My baby,
Your little toes which have been kicking me off late day and
night, tiny palms tickling underneath when I try to sleep, sleepy eyes that I
am dying to see in every sonography scan, naughty punches that hide your nose in kung-fu
style in the scan images – now that it’s 3 days left before I will be able to
see you, I thought of writing you this letter. May be when you will be able to
read and understand stuffs, you will find this letter archived here.
My darkened skin, messy
eyebrows, plus size dresses, tired and sleepy eyes, aching back and limbs, body’s shifted center of gravity , restless
nights- your mother is definitely not looking the most beautiful mother in the
world, and not the fittest.
But I know all these will disappear with a soft touch of
your magic wand when you will see me. After waiting for 40 weeks, I have
stopped envisioning how will be that moment. How’d I feel. It’s
just some unpredictable unknown emotions which better to be left for the moment
to come.
It’s been magnificent journey having you there with me for last 280
days, and I want to share with you so many things which I would never have learned in life unless you would come.
- · Fear of change is good
Fear is always there for the things we don’t know or
we don’t dare to know.
An year back I used to feel the hardest thing would be
changing my free-spirited life into the one, where I need to care more for another
human life than myself.
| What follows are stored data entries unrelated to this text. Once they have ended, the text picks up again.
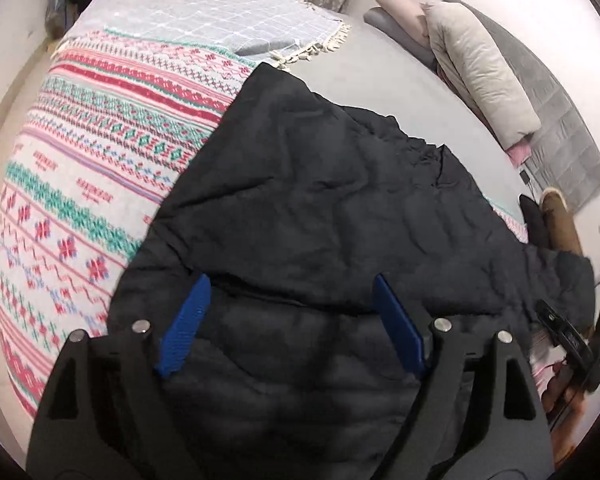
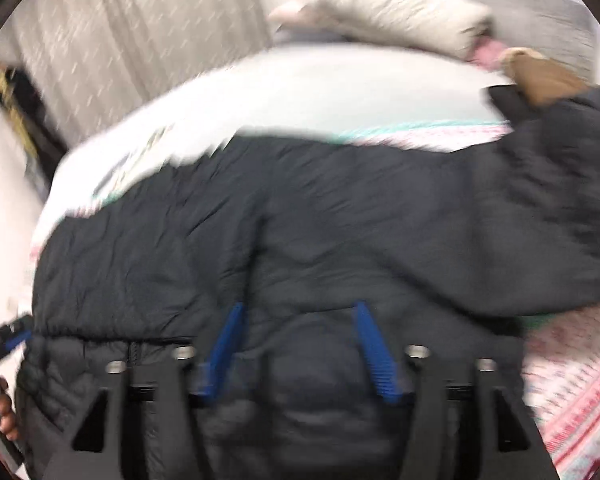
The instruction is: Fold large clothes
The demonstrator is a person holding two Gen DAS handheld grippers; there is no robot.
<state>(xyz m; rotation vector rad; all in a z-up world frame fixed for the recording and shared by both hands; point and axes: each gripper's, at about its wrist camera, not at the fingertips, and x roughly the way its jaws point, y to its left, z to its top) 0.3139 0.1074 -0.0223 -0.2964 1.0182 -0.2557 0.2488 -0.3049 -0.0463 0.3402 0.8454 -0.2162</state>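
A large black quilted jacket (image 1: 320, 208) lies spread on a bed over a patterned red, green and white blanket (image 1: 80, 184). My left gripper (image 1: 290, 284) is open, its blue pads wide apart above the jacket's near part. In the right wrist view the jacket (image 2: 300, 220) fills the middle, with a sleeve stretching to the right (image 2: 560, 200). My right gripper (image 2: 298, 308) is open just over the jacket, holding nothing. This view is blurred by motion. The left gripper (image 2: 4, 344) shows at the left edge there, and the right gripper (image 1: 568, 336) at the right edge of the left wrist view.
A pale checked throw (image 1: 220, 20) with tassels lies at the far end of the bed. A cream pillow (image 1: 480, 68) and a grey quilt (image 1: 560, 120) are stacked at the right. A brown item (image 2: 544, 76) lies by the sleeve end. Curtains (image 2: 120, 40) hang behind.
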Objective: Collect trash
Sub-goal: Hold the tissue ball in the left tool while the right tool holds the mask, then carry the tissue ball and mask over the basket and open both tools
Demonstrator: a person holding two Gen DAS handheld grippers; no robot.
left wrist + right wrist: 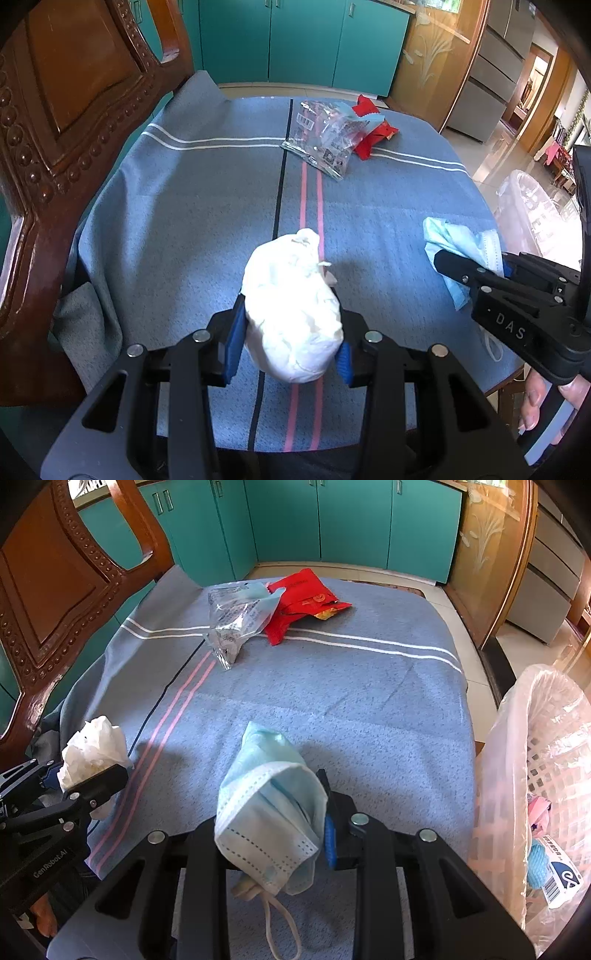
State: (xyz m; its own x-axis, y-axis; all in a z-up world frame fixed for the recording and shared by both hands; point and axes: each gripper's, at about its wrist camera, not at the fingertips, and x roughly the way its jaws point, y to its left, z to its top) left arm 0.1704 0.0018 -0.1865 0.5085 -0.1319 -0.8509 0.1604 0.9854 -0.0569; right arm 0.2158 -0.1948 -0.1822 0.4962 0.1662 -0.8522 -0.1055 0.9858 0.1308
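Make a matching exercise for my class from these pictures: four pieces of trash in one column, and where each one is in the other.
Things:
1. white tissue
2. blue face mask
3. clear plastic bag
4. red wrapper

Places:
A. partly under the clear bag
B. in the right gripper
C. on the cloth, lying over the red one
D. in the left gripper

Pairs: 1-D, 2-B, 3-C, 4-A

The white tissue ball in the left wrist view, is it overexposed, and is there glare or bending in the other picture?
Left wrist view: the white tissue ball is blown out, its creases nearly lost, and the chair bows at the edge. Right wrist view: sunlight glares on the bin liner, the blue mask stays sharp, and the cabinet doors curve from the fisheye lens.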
And when I conceived this transformation and you, I was
fearing these 10 months were going to be toughest and longest one, without my ‘me-times’
: frequent trip planning, my camera, a span without the word ‘career/
growth/goals’, without eatery excursions in the city, without outings and adventures
– because my little adventure was sitting there waiting to grow up.
Extreme exhaustion, loss of free mobility, managing office and home, then it was followed
by putting on weight , tiring my and
shoulder, crampy limbs spoiling goodnight sleep, shortness of breath and
pouncing heartbeats as I became heavier and heavier. But I still wonder how I have
gained strength of coping all these automatically – as if I have been blessed
continuously from a unseen source of energy or it was you who got me going
round the clock. The things I feared the most, made me live in with them slowly
and steadily.
Then after these 10 long months I feel the hardest part is waiting there inside the
delivery room.
You see what I feared was all about exploring an
unknown chapter. And the greatest strength which helped me experience them with
strength is nothing but Love.
- · The greatest strength is unconditional Love and Faith in Almighty .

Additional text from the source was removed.